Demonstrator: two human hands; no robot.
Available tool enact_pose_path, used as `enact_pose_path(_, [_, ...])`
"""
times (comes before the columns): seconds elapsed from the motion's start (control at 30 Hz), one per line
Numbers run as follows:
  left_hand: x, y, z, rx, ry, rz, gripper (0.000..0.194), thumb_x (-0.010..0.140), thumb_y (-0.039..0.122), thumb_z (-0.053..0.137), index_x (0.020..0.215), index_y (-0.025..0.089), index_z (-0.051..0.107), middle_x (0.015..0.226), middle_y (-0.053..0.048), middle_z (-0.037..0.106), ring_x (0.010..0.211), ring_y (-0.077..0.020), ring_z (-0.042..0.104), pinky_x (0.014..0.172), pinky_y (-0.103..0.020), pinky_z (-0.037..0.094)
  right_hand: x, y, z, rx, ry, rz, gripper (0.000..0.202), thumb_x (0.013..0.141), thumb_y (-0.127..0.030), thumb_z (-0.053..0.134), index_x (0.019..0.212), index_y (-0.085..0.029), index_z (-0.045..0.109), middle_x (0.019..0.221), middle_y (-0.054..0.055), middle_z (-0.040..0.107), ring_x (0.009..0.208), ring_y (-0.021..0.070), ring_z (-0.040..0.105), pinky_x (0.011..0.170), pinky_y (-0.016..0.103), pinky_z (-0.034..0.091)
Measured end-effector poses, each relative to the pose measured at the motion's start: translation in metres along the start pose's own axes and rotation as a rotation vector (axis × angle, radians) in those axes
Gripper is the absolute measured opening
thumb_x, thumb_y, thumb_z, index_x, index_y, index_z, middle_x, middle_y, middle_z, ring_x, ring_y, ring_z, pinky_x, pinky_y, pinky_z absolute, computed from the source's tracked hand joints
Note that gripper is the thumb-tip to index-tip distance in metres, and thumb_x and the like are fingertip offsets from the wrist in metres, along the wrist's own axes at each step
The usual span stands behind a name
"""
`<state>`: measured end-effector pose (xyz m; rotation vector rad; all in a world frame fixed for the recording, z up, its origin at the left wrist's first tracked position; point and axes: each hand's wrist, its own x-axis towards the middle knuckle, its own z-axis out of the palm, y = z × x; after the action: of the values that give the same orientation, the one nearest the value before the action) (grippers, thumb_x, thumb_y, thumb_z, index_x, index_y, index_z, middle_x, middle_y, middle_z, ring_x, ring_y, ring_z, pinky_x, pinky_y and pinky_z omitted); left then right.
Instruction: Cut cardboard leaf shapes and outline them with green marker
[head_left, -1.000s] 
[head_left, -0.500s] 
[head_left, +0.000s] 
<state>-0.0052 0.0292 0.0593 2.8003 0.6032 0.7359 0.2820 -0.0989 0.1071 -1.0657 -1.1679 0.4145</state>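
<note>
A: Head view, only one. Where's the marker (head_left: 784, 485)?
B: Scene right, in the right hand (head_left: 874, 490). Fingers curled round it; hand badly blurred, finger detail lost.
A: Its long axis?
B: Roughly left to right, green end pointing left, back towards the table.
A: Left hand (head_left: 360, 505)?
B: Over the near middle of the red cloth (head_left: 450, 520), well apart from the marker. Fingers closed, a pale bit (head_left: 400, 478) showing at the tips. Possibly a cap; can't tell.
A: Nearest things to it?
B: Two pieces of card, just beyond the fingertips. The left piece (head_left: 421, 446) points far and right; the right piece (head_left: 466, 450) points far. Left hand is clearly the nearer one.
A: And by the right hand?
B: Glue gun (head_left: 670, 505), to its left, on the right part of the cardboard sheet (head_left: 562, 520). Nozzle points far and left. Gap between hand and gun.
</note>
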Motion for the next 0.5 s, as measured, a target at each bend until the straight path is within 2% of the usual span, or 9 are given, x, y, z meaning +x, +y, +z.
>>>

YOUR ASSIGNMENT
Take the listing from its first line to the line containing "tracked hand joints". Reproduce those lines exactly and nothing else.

EXERCISE RESULT
Demonstrator: two human hands; no robot.
Available tool enact_pose_path, used as `enact_pose_path(_, [_, ...])`
"""
times (comes before the columns): seconds elapsed from the motion's start (control at 30 Hz), one per line
Numbers run as follows:
  left_hand: x, y, z, rx, ry, rz, gripper (0.000..0.194), thumb_x (-0.010..0.140), thumb_y (-0.039..0.122), thumb_z (-0.053..0.137), index_x (0.020..0.215), index_y (-0.025..0.089), index_z (-0.051..0.107), middle_x (0.015..0.226), middle_y (-0.053..0.048), middle_z (-0.037..0.106), ring_x (0.010..0.211), ring_y (-0.077..0.020), ring_z (-0.042..0.104), pinky_x (0.014..0.172), pinky_y (-0.103..0.020), pinky_z (-0.037..0.094)
  right_hand: x, y, z, rx, ry, rz, gripper (0.000..0.202), thumb_x (0.013..0.141), thumb_y (-0.127..0.030), thumb_z (-0.053..0.134), index_x (0.019..0.212), index_y (-0.085..0.029), index_z (-0.045..0.109), middle_x (0.019..0.221), middle_y (-0.054..0.055), middle_z (-0.040..0.107), ring_x (0.009..0.208), ring_y (-0.021..0.070), ring_z (-0.040..0.105), pinky_x (0.011..0.170), pinky_y (-0.016..0.103), pinky_z (-0.034..0.091)
Measured end-effector poses, each relative to the pose measured at the motion's start: translation in metres along the start pose's own axes and rotation as a rotation vector (axis × angle, radians) in those axes
Gripper is the absolute measured opening
thumb_x, thumb_y, thumb_z, index_x, index_y, index_z, middle_x, middle_y, middle_z, ring_x, ring_y, ring_z, pinky_x, pinky_y, pinky_z absolute, computed from the source's tracked hand joints

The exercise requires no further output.